**Goal of the exercise:**
Every line of the listing below is to be duplicated exactly, with the pictures left out.

______________________________

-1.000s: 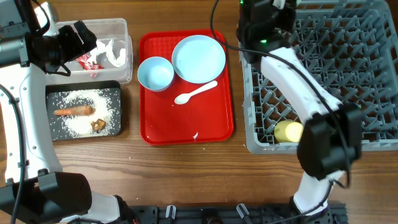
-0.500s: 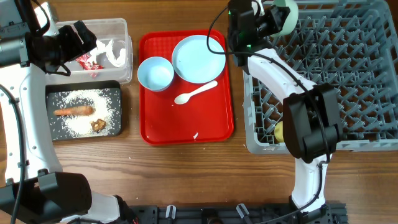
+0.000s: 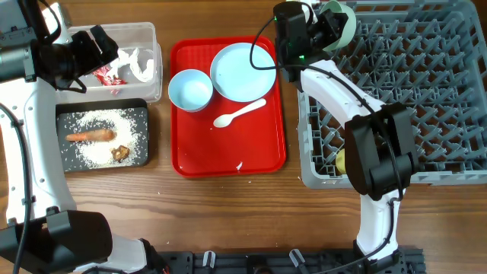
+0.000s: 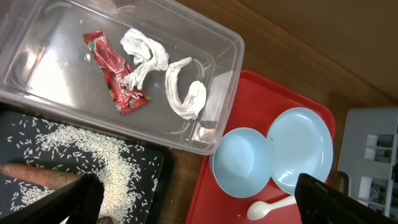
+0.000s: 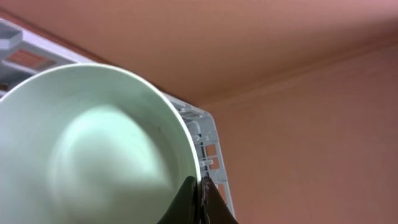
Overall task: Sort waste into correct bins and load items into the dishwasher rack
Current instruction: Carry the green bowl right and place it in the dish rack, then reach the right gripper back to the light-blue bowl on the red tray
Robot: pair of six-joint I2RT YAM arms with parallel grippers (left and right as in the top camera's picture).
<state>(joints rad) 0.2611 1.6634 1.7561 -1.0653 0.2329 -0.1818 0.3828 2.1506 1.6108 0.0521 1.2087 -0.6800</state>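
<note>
Right tool (image 5: 200, 190) is clenched on the rim of a pale bowl (image 5: 93, 149) by a thin pinch only, so I fear the bowl may twist loose or snag a peg when lowered. It hangs tilted beside the fingertips, over the far-left corner of the dishwasher rack (image 3: 441, 99), seemingly clear of it.

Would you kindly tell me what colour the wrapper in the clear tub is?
The wrapper is red with white markings, clearest in the left wrist view.
</note>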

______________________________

**Exercise answer:**
-1.000s: 
-0.500s: 
+0.000s: 
+0.000s: 
+0.000s: 
Overall task: Sort waste into correct bins and load items into the dishwasher rack
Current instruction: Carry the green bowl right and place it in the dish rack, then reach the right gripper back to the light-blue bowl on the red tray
Robot: pair of six-joint I2RT YAM arms with parallel grippers (left and right as in the top camera's picture).
<state>(joints rad) 0.2611 1.6634 1.7561 -1.0653 0.2329 -0.1818 0.3828 2.1506 1.6108 0.0521 1.2087 -0.6800</state>
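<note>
Right tool (image 5: 200, 190) is clenched on the rim of a pale bowl (image 5: 93, 149) by a thin pinch only, so I fear the bowl may twist loose or snag a peg when lowered. It hangs tilted beside the fingertips, over the far-left corner of the dishwasher rack (image 3: 441, 99), seemingly clear of it.

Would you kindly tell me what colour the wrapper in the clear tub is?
The wrapper is red with white markings, clearest in the left wrist view.
</note>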

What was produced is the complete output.